▶ Instructions to follow
How many lines of the records hold the string "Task"? Reply with the number alone.

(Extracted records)
=== Begin Enclosure ===
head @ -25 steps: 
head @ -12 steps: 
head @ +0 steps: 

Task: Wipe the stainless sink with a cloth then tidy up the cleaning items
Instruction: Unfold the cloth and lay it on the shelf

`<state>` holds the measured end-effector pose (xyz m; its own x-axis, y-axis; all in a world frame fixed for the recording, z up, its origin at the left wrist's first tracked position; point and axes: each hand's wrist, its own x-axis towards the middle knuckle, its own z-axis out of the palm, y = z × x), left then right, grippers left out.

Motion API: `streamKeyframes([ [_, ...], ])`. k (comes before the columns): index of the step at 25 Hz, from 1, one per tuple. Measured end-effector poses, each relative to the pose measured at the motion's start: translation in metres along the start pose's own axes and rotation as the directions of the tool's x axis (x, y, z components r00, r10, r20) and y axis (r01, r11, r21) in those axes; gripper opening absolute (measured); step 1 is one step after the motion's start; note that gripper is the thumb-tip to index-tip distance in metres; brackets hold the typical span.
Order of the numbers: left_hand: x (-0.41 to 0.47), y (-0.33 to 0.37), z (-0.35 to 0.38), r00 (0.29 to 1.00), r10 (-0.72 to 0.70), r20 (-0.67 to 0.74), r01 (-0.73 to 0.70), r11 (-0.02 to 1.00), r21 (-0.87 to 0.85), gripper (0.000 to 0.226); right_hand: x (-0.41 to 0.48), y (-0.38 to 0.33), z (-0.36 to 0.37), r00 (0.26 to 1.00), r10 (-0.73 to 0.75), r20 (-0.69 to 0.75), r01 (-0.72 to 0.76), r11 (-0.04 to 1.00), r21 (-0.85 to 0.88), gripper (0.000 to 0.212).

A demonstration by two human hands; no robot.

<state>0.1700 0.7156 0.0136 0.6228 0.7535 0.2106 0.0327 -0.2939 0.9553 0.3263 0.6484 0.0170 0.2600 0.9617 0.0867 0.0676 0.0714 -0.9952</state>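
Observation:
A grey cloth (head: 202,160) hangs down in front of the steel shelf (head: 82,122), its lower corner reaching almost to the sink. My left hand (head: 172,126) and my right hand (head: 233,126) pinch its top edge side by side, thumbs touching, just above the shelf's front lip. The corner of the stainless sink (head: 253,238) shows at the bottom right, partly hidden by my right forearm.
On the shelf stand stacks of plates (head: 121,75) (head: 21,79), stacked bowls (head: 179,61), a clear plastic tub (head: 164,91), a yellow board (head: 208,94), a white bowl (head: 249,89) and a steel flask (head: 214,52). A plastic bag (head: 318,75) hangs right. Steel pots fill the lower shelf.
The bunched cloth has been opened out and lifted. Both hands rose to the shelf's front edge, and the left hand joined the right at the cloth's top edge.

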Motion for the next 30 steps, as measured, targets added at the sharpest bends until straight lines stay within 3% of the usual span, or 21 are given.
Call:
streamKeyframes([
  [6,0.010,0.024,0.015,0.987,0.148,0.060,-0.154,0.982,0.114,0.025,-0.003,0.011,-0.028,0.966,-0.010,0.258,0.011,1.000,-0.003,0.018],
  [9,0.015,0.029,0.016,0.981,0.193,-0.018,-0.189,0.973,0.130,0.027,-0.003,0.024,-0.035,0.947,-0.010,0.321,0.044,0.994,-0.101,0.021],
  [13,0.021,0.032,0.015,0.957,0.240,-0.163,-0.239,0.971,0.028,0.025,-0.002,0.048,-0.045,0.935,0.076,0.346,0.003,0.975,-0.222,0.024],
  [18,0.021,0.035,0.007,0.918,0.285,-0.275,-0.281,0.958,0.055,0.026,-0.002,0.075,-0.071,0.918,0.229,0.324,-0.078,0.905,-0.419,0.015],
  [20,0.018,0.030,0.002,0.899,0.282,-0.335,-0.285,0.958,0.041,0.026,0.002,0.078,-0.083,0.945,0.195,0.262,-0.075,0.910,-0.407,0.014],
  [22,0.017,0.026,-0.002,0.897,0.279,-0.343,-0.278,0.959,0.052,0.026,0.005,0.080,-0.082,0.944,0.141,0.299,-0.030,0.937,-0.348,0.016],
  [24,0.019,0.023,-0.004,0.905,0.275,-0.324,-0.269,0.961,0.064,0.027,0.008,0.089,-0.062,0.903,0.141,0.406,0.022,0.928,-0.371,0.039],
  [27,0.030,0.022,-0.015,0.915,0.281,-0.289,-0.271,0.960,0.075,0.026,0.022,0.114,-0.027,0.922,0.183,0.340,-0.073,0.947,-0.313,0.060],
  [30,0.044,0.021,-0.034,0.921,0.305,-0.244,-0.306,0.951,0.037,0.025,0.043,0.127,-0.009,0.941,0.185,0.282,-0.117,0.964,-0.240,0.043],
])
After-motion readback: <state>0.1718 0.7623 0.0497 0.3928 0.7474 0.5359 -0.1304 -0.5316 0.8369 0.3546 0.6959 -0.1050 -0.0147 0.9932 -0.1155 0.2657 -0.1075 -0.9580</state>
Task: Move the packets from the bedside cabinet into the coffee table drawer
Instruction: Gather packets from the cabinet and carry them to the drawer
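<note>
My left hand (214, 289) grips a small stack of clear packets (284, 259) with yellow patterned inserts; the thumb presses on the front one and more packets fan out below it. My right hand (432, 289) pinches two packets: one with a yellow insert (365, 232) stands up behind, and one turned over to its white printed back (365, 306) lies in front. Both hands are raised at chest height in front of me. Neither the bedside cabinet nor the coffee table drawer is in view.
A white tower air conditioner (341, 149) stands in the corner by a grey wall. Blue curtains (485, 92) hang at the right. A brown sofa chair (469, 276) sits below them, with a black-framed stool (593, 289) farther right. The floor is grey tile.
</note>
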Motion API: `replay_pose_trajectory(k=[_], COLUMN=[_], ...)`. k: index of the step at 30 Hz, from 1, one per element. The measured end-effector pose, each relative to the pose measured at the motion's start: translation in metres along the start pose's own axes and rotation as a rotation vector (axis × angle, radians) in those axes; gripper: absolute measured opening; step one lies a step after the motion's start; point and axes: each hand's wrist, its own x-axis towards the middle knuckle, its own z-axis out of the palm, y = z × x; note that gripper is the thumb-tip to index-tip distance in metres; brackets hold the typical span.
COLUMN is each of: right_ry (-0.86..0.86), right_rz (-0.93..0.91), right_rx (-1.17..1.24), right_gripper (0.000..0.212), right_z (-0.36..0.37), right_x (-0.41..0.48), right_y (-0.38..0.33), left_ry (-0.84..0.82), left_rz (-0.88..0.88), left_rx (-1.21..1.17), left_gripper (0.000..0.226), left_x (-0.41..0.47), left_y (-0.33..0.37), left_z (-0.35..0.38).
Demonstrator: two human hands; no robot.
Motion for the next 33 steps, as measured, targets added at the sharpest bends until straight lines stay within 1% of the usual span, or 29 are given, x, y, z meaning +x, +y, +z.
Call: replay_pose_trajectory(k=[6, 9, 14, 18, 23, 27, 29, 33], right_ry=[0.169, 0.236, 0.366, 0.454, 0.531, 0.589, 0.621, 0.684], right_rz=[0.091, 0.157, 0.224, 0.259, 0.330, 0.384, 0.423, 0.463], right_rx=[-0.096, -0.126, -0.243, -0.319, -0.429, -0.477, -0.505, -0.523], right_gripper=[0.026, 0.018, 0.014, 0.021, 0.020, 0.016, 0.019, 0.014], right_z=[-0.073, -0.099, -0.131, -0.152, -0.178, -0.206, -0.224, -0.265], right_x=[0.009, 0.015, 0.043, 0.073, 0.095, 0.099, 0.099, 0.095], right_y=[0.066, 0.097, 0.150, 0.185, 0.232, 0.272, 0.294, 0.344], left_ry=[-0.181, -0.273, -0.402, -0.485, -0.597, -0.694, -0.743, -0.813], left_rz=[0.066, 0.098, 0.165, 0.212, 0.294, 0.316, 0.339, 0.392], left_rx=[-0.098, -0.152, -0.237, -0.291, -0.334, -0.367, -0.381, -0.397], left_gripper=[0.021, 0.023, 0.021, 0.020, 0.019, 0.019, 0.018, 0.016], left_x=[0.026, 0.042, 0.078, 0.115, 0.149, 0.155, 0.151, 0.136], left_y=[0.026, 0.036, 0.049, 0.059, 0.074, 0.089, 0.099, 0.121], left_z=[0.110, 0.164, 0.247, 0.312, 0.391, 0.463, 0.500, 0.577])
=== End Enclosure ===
▶ Response area
2